- **Prompt**
In the entries that follow, how many lines hold "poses"? Nothing but the number is expected.

--- Provided records ---

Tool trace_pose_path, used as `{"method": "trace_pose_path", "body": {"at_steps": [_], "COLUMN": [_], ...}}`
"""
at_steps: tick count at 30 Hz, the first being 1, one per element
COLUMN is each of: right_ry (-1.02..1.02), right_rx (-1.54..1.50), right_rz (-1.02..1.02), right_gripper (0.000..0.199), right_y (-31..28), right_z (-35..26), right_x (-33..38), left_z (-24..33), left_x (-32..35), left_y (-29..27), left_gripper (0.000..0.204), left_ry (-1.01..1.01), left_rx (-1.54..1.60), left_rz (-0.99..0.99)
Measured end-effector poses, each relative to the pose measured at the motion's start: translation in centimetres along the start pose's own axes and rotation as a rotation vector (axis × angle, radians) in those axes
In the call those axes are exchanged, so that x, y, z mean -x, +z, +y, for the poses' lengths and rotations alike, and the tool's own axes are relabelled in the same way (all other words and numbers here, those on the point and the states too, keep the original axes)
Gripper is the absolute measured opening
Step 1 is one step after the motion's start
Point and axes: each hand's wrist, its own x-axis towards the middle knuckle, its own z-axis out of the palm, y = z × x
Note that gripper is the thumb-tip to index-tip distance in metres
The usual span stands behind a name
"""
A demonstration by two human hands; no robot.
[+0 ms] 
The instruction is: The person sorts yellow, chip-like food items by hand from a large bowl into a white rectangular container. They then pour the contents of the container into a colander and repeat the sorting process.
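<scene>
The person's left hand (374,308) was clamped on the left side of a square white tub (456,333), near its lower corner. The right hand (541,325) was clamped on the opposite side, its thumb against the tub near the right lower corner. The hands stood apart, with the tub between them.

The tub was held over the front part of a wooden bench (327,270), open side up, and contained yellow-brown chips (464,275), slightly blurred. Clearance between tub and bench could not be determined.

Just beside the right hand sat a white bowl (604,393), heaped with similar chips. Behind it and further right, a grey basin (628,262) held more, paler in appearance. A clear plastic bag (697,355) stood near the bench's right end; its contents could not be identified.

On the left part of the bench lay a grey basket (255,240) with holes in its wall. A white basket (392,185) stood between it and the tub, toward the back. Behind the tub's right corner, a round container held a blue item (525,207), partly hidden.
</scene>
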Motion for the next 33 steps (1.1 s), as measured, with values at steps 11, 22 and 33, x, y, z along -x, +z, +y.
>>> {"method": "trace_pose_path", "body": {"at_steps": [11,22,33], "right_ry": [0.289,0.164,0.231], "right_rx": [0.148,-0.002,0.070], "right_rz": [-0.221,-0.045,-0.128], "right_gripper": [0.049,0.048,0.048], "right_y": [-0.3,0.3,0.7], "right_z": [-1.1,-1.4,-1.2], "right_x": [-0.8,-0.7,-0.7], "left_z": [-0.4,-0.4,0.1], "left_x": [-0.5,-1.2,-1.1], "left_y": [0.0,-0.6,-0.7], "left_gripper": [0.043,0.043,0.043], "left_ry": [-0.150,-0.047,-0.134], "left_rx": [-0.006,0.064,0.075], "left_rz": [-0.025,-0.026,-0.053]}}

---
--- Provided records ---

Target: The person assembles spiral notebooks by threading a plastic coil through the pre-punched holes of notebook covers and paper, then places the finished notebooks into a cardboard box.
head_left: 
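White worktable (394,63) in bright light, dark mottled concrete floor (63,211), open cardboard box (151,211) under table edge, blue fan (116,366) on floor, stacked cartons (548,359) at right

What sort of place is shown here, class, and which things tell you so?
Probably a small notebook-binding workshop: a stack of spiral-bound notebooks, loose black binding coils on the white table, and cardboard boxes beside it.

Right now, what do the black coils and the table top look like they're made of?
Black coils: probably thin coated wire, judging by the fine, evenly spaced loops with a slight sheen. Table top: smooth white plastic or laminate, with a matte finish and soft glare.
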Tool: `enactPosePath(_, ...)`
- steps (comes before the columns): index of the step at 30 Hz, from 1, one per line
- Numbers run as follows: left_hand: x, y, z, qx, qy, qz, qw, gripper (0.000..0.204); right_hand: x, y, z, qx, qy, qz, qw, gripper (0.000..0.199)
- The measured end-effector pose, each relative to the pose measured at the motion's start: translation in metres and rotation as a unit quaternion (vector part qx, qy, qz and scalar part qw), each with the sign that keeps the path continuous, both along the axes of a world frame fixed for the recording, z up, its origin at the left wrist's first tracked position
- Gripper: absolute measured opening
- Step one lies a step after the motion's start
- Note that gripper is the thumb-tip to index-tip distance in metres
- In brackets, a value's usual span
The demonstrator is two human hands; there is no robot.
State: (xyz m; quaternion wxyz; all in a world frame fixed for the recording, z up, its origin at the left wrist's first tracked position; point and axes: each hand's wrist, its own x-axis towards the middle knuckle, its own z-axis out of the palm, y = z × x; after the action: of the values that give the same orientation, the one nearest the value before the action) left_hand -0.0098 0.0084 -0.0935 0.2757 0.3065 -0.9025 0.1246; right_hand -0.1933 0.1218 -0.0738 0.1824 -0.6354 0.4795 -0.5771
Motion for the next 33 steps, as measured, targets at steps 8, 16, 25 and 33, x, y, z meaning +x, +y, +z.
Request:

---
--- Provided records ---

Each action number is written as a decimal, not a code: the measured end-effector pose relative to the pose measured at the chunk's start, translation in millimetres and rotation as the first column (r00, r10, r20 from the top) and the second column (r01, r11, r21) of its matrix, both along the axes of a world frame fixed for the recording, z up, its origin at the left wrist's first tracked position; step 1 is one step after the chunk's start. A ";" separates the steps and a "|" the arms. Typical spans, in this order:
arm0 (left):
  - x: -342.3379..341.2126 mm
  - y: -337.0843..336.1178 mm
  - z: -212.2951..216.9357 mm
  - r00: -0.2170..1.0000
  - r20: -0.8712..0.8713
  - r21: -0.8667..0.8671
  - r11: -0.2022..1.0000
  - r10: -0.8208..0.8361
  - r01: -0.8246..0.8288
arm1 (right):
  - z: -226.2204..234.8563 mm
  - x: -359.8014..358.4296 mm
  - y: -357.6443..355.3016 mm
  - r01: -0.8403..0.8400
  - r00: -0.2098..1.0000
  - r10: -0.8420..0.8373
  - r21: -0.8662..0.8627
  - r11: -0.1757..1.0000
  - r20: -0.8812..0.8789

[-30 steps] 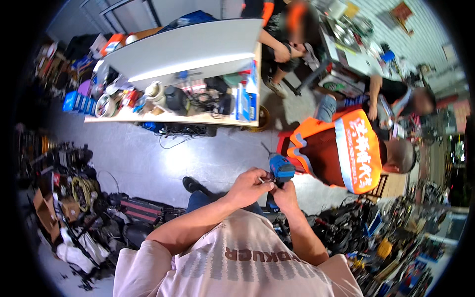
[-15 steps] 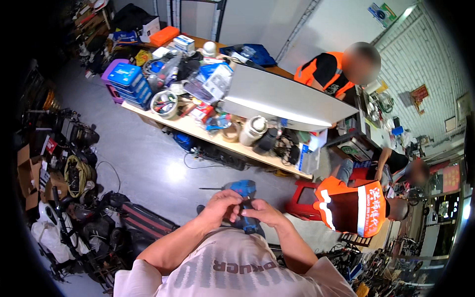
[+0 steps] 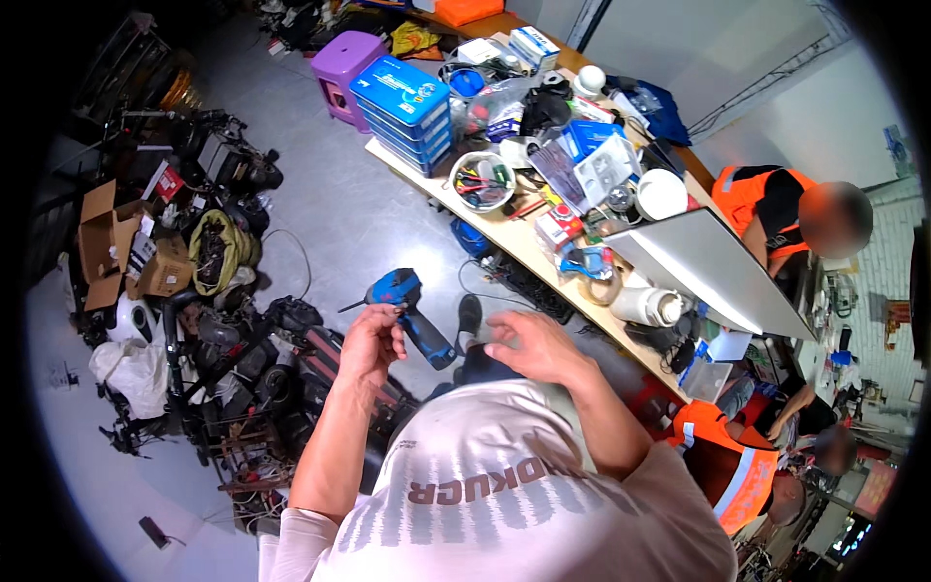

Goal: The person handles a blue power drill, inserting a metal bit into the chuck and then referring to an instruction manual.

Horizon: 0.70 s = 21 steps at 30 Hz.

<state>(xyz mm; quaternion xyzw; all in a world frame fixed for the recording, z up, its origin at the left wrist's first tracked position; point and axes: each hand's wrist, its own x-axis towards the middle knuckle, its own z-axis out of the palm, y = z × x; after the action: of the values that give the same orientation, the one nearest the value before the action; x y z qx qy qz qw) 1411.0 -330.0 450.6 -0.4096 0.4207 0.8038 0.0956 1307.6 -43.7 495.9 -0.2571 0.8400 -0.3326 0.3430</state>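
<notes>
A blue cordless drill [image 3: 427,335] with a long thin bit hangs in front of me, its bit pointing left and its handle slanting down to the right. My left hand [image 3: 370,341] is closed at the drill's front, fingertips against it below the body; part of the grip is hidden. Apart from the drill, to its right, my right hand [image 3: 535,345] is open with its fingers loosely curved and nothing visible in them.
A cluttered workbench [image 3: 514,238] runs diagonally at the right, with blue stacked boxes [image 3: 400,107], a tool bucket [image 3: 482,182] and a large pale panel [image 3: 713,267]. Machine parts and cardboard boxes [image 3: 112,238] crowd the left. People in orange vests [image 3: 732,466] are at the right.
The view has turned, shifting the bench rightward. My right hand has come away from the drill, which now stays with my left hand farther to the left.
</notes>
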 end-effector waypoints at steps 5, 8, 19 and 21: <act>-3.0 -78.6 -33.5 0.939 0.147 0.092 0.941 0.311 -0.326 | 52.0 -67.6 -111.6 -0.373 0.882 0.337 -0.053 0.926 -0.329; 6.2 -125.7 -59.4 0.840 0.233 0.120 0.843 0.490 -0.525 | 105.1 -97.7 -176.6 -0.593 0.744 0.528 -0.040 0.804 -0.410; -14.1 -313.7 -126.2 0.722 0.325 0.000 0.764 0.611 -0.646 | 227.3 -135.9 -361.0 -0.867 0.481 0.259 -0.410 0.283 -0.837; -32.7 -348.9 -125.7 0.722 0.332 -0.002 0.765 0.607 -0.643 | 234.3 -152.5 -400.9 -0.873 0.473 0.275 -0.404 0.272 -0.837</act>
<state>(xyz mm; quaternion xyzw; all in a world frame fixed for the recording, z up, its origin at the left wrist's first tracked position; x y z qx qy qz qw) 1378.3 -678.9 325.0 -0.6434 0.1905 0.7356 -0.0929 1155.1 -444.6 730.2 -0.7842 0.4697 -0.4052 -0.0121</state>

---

- **Task output**
2